- Relator(a)
- Ministro Reynaldo Soares da Fonseca
- Órgão julgador
- Quinta Turma
- Data do julgamento
- 21/09/2017
- Data de publicação
- 27/09/2017
STJ – Acórdão, Rel. Ministro Reynaldo Soares da Fonseca, Quinta Turma, j. 21/09/2017, p. 27/09/2017
PENAL E PROCESSO PENAL. RECURSO EM HABEAS CORPUS. 1. TRANCAMENTO DA AÇÃO PENAL. AUSÊNCIA DE EXCEPCIONALIDADE. 2. TENTATIVA DE HOMICÍDIO. AUSÊNCIA DE JUSTA CAUSA. INDÍCIOS DE AUTORIA DEMONSTRADOS. SUPERVENIÊNCIA DE DECISÃO DE PRONÚNCIA. 3. NULIDADE DA DECISÃO QUE RECEBEU A DENÚNCIA. CARÊNCIA DE FUNDAMENTAÇÃO. NÃO VERIFICAÇÃO. MOTIVAÇÃO CONCISA. PRECEDENTES DO STF E DO STJ. 4. RECURSO EM HABEAS CORPUS IMPROVIDO. 1. O trancamento da ação penal na via estreita do habeas corpus somente é possível, em caráter excepcional, quando se comprovar, de plano, a inépcia da denúncia, a atipicidade da conduta, a incidência de causa de extinção da punibilidade ou a ausência de indícios de autoria ou de prova da materialidade do delito. 2. Pela leitura da denúncia e do acórdão recorrido, verifica-se que os indícios de autoria se encontram devidamente narrados na inicial acusatória, demonstrando a existência de justa causa para ação penal. Dessa forma, não há se falar em trancamento da ação penal. Relevante, consignar, outrossim, que a superveniência da decisão de pronúncia enfraquece a alegação da defesa. Com efeito, para a prolação da decisão de pronúncia, tem-se uma instrução prévia, na qual deverá ficar comprovada a materialidade do crime doloso contra a vida, bem como os indícios suficientes de autoria ou de participação, a autorizar a submissão do réu a julgamento pelo Tribunal do Júri.
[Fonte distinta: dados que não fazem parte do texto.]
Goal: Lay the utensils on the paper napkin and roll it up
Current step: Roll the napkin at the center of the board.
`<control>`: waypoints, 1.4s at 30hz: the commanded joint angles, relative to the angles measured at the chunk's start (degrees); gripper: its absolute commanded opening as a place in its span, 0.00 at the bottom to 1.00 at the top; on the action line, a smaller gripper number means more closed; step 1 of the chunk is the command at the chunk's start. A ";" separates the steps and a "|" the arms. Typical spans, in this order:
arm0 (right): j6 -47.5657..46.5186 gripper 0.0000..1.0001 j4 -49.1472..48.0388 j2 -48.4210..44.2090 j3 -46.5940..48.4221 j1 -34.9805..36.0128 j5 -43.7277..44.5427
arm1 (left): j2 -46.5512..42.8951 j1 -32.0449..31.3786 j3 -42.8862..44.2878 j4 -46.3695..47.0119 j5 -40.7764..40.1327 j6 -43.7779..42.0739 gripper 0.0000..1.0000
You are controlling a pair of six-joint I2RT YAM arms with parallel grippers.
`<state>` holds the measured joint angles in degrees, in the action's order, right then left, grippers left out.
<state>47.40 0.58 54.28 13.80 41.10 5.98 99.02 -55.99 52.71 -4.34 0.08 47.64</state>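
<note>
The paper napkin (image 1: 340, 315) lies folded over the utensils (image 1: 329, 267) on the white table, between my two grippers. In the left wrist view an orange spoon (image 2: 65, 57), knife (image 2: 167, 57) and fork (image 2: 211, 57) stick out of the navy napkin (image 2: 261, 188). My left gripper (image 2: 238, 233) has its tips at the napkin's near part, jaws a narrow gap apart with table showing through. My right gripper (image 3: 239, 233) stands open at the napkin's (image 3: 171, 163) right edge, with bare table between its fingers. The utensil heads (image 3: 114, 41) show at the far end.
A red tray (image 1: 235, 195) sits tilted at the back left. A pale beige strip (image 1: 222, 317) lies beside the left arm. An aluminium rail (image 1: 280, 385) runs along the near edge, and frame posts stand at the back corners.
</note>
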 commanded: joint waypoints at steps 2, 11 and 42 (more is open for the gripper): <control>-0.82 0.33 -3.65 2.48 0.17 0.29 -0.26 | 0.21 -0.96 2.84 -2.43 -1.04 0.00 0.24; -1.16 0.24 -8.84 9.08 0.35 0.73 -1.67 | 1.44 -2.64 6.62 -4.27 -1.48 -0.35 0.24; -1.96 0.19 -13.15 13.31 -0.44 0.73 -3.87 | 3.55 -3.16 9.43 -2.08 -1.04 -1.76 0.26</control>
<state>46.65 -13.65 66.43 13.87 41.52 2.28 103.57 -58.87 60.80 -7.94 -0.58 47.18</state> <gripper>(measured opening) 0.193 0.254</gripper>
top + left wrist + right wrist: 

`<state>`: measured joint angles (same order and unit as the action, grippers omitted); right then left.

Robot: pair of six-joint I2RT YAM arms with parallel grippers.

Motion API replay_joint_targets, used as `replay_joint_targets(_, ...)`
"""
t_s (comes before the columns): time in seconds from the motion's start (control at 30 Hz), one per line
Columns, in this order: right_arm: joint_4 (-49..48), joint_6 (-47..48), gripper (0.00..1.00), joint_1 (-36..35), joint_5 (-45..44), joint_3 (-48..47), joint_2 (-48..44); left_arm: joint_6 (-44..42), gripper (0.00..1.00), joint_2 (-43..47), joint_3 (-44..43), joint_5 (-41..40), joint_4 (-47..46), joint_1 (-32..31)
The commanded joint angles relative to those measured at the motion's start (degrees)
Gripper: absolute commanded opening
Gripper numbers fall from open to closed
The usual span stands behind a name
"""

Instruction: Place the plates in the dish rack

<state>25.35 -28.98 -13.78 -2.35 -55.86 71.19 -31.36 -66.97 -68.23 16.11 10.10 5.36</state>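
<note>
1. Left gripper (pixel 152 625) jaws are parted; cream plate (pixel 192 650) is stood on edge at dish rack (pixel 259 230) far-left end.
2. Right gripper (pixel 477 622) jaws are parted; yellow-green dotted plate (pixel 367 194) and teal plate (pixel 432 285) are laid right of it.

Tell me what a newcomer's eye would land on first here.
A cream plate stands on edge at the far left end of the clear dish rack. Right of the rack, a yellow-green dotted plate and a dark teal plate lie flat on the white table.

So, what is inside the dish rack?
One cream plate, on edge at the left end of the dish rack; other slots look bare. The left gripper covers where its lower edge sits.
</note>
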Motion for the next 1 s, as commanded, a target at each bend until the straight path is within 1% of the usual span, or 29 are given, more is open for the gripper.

Nesse contexto, não é possível na via eleita revolver o espectro probatório dos autos a fim de analisar a alegação de ausência de justa causa por ausência de indícios de autoria. 3. No que concerne à nulidade da decisão que recebeu a denúncia, verifico que igualmente não merece prosperar a irresignação do recorrente. Com efeito, conforme firmado pelo Superior Tribunal de Justiça em consonância com o entendimento do Supremo Tribunal Federal, tem-se que na fase do art. 395 do Código de Processo Penal, ou seja, antes da citação do acusado, bastaria uma fundamentação concisa acerca dos requisitos do art. 41 do referido diploma legal, até mesmo para evitar o pré-julgamento da ação penal. Dessa forma, não há constrangimento ilegal na hipótese dos autos, uma vez que efetivamente afirmada pelo Magistrado de origem, por ocasião do recebimento da denúncia, a presença dos requisitos do art. 41 do Código de Processo Penal. 4. Recurso em habeas corpus improvido. (RHC n. 75.487/ES, relator Ministro Reynaldo Soares da Fonseca, Quinta Turma, julgado em 21/9/2017, DJe de 27/9/2017.)